O risco de a indústria esgotar a capacidade de produção em até um ano existe para um quarto das empresas, caso a demanda se mantenha em patamares elevados, segundo levantamento da (FGV) Fundação Getulio Vargas.

Em 2005, quando o mesmo questionamento foi feito, 29% cogitavam a hipótese, ante 31% na apuração feita em janeiro e fevereiro deste ano. Da vez anterior, o segmento vinha de uma forte expansão da demanda, em 2004, e os investimentos em capacidade de produção não acompanharam.

"O resultado foi mais equilibrado entre os setores em 2008 em relação a 2005. Mas não se pode ignorar o risco de esgotamento da capacidade de produção caso o ritmo da demanda vigente na virada do ano seja mantido. Tem de ficar de olho aberto", disse Aloísio Campelo Júnior, coordenador do Núcleo de Pesquisas e Análises Econômicas do Ibre (Instituto Brasileiro de Economia).

O professor relativiza o resultado com o argumento de que esse tipo de questionamento só foi apurado duas vezes pela FGV e que a pergunta foi "aberta", sem saber se os executivos que responderam à questão consideraram possíveis investimentos e iniciativas preventivas que suas organizações planejam ou estão realizando.

O mesmo levantamento, quanto à previsão das empresas em investimento na capacidade de produção, indica que as indústrias esperam elevar em 11%, em média, a sua capacidade instalada este ano --ou seja, a capacidade de produção. O percentual de crescimento é o maior nos últimos cinco anos.

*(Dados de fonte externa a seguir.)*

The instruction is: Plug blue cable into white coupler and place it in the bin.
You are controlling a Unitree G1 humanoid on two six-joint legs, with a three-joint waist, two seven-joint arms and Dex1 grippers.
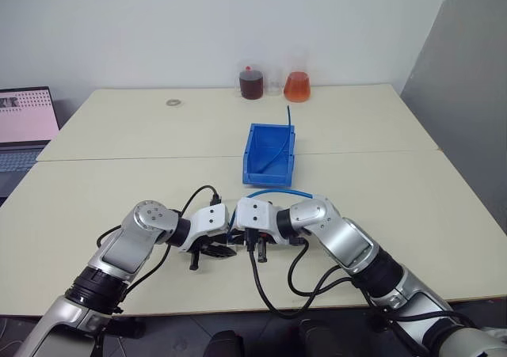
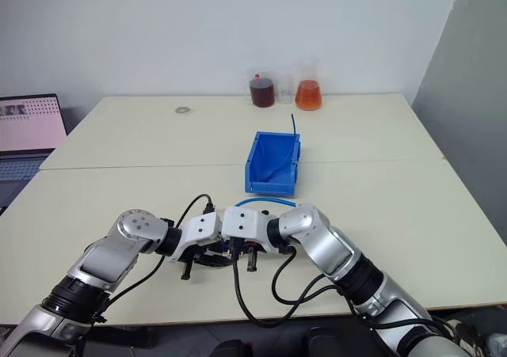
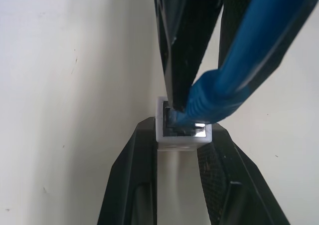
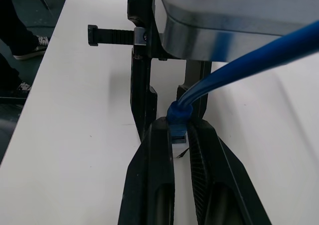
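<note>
Tabletop (image 1: 396,206), both end effectors nose-to-nose

Plain white wall (image 1: 198,24) at the back, grey wall (image 1: 467,96) on the right. Two pale cream desks (image 1: 119,127) pushed together, seam running across. Laptop (image 1: 24,127) open on the far left, two jars (image 1: 252,82) of dark and orange liquid by the back edge, small ring (image 1: 173,102) nearby. Soft, even light.
</note>
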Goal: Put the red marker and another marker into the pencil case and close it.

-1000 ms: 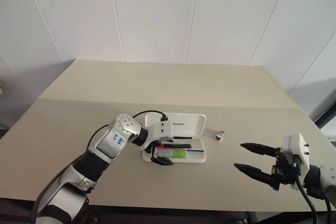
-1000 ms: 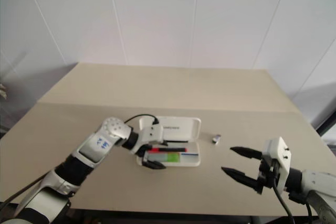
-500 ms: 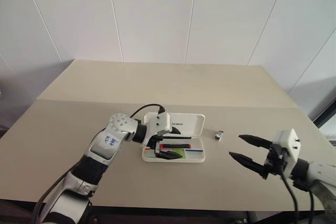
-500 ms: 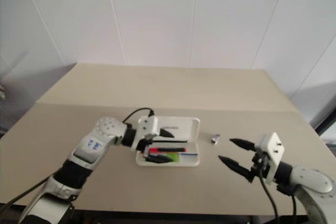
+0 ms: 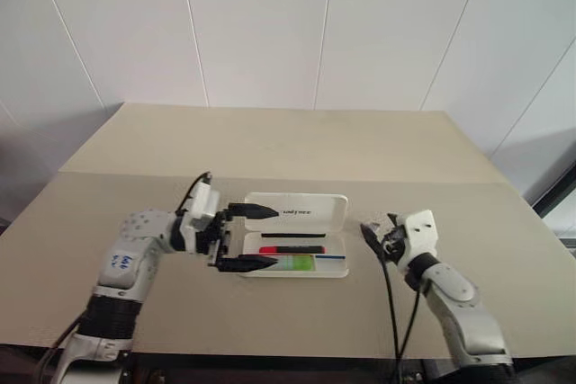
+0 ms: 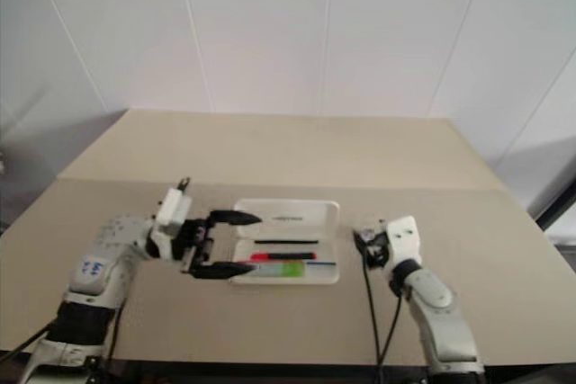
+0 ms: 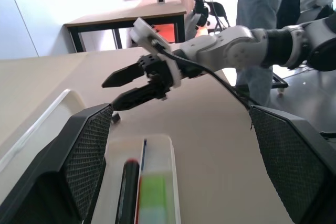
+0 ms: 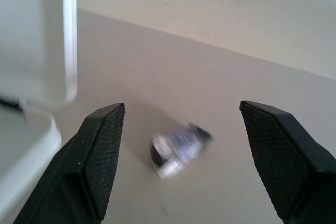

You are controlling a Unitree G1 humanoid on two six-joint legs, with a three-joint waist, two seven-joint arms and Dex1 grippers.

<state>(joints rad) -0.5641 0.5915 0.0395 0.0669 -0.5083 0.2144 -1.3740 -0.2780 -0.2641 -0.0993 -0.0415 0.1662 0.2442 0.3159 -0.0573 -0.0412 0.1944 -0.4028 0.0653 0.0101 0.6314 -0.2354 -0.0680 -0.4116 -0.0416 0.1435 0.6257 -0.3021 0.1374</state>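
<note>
The white pencil case (image 5: 315, 211) lies open in the middle of the table, lid folded back. In its tray the red marker (image 5: 292, 249) lies lengthwise, red cap toward my left arm. Beside it, nearer me, lies another marker (image 5: 299, 263), mint with a lime-green cap. My left gripper (image 5: 274, 236) hovers at the case's left end, level, open, nothing between its fingers; the lower finger covers that marker's end. My right gripper (image 5: 371, 238) is open just right of the case, empty. The left wrist view looks along the tray at both markers (image 7: 152, 198).
A small grey metal piece (image 8: 176, 150) lies on the table between my right fingers, close to the case's right edge. The tan table (image 5: 270, 141) stretches far behind the case. In the left wrist view a person (image 7: 262, 3) stands beyond the table near another table (image 7: 131, 14).
My left gripper drew back out of the case to its left end and turned to point along it. My right gripper swung forward and inward to the grey piece beside the case.
</note>
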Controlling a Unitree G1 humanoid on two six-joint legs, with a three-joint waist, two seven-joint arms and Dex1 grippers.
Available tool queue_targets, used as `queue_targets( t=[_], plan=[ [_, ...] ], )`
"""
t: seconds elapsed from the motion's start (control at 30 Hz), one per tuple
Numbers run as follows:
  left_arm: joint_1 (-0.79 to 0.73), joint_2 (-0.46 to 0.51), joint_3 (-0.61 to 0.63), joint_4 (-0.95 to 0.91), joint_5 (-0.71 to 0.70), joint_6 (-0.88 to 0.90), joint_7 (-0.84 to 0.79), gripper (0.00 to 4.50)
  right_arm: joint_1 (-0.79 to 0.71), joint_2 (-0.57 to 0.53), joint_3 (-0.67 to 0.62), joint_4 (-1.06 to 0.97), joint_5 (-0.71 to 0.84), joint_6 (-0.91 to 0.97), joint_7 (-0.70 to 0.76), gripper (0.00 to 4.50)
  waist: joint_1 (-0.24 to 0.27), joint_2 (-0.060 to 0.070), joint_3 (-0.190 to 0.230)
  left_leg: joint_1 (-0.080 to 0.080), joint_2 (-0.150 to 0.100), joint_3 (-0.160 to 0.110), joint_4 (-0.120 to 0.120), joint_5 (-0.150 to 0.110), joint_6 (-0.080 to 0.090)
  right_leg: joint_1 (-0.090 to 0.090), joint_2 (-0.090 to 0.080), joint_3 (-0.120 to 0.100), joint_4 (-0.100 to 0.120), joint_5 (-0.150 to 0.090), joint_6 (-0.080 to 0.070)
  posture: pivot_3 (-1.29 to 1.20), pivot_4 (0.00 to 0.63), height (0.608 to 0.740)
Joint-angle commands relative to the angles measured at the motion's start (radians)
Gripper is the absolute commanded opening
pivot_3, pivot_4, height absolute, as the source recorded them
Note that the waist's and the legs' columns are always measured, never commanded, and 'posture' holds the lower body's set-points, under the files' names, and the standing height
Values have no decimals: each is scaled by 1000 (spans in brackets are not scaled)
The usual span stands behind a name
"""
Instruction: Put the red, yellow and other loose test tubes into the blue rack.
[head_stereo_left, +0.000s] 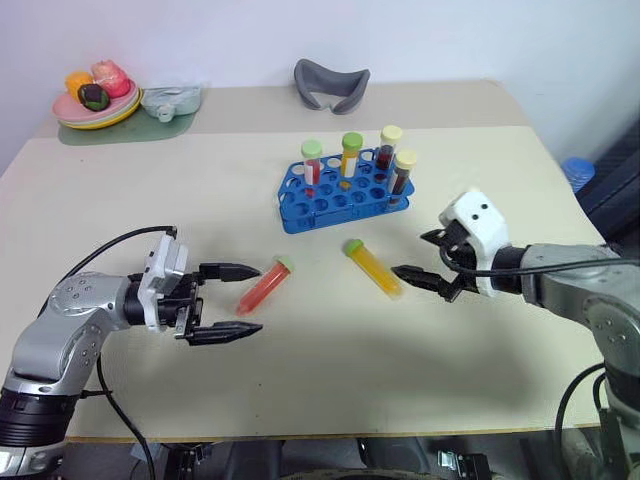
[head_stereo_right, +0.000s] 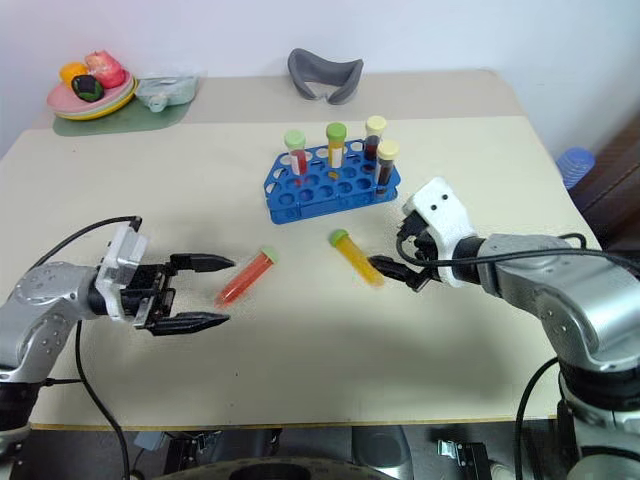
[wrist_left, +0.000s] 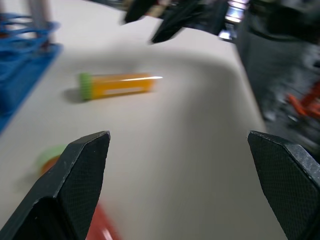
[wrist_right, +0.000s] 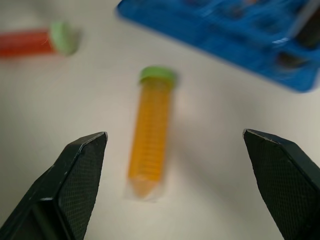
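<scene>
Right wrist: green-capped yellow tube (wrist_right: 150, 135) lying flat

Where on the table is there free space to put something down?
Bare tabletop lies between the plate and the left gripper, and along the near edge below both tubes. It is crowded around the blue rack, red tube, yellow tube and right gripper.

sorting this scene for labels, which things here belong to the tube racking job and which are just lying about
Job:
red tube, lying loose
yellow tube, lying loose
blue rack, four tubes standing in it

Lying about:
grey curved object
plate of toy food
clear container
</scene>
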Motion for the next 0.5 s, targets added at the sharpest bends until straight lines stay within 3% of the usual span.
queue_targets(
  t=[0.03, 0.23, 0.5],
  plan=[
    [-19, 9, -5, 8, 16, -39, -41, 4500, -80, 43, 85, 102, -23, 32, -4, 4437, 0, 0, 0, 0, 0, 0, 0, 0, 0, 0, 0, 0, -1, 0, 0, 0, 150, 740],
    [-10, 11, -13, 6, 38, -51, -44, 4500, -234, 184, 149, 282, -56, 130, -49, 4437, -1, 0, 0, -4, 0, 0, -2, 0, 0, -3, 0, -1, -2, 0, 0, 0, 150, 740],
    [10, 20, -1, -16, 48, -50, -30, 4500, -304, 209, 213, 333, -98, 178, -53, 4437, 2, 0, 0, -10, 0, -2, -1, 0, 0, -8, 0, -3, -2, 0, 1, 0, 150, 740]
  ],
)
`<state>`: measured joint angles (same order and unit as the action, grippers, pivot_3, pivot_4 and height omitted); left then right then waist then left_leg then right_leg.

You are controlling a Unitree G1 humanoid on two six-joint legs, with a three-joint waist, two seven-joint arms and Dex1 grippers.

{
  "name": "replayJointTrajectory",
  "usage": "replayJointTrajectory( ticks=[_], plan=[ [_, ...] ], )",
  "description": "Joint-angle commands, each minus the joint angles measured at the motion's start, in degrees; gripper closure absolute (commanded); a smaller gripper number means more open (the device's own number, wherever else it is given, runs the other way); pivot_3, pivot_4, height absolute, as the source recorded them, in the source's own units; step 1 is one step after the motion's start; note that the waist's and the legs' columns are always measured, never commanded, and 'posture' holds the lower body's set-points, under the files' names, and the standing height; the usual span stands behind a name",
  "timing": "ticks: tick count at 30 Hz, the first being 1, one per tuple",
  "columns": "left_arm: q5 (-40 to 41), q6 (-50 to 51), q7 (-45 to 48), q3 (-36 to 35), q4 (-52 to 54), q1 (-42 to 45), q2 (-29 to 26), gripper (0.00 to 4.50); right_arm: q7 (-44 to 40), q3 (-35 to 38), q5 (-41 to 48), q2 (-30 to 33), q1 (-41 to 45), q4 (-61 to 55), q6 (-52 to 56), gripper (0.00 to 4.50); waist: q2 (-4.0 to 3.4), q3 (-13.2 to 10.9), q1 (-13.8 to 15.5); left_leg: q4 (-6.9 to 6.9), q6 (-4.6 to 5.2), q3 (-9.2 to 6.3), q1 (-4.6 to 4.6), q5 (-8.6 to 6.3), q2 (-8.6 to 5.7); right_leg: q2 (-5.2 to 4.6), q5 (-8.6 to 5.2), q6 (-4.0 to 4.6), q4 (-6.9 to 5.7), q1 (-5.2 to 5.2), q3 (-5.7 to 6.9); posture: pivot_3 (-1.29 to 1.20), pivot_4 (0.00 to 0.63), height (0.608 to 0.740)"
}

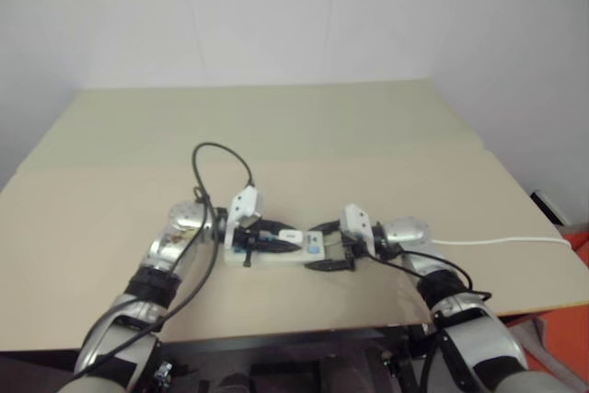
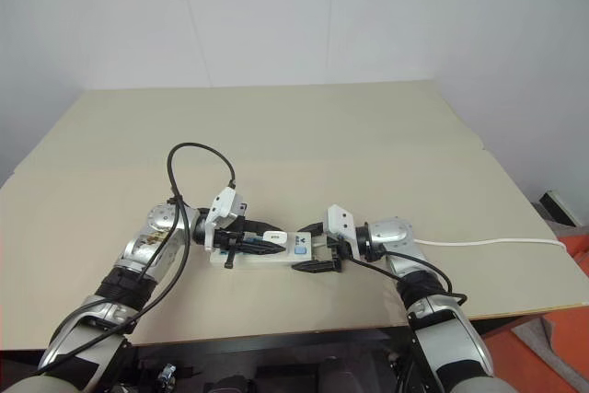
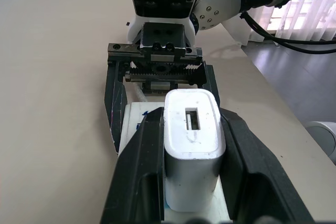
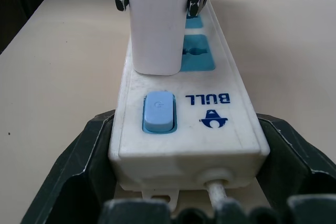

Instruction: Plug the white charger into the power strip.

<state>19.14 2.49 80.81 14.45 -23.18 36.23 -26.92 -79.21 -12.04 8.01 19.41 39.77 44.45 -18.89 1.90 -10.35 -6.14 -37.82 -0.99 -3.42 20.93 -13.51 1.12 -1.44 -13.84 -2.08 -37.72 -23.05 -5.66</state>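
Observation:
The power strip (image 4: 231, 124) lies flat on the table near its front edge, with a blue switch (image 4: 158, 111) at its cord end and blue socket faces beyond. My right gripper (image 4: 186, 129) is shut on that cord end, one black finger (image 4: 84, 150) against each side. My left gripper (image 3: 191, 124) is shut on the white charger (image 3: 191, 150) and holds it on the strip's top face just past the switch. The charger (image 4: 155, 22) touches the strip; its prongs are hidden. From the head, both grippers meet over the strip (image 1: 276, 258).
The strip's thin white cord (image 1: 497, 242) runs right across the tan table (image 1: 304, 135) to its right edge. A black cable loop (image 1: 221, 149) arches above my left wrist. An orange object (image 1: 575, 319) sits beyond the table's right corner.

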Motion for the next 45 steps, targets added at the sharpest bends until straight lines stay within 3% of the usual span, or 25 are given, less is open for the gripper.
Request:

Segundo Campelo, há variáveis positivas, no início deste ano, que também podem amenizar as chances de esgotamento da produção: a estabilidade do nível da capacidade instalada (em 84,3% em janeiro e 84,7% em fevereiro, ante o patamar de 86% em dezembro do ano passado) e a intenção das empresas em investir mais. Ele também pondera sobre os reflexos da desaceleração da economia externa na produção das empresas brasileiras.

"Os componentes externos devem influenciar, mas, no momento, o efeito é pontual, para empresas que exportam para os Estados Unidos e países que estão em desaceleração", diz Campelo.

Ele avalia que os desdobramentos mais recentes da crise de crédito de alto risco (subprime) nos Estados Unidos e a última ata do Copom (Comitê de Política Monetária), em que o BC (Banco Central) sinalizou com a possibilidade de elevar a taxa básica de juros, a Selic, não teriam alterado a percepção dos empresários sobre as chances de a capacidade instalada se esgotar.

"Há comportamento de incerteza, que afeta as expectativas. (...) Avaliações das empresas dão a entender que a desaceleração da economia dos EUA tenha impacto na economia brasileira, nas áreas que exportam. Mas não afeta o PIB [Produto Interno Bruto] brasileiro em magnitude", explica.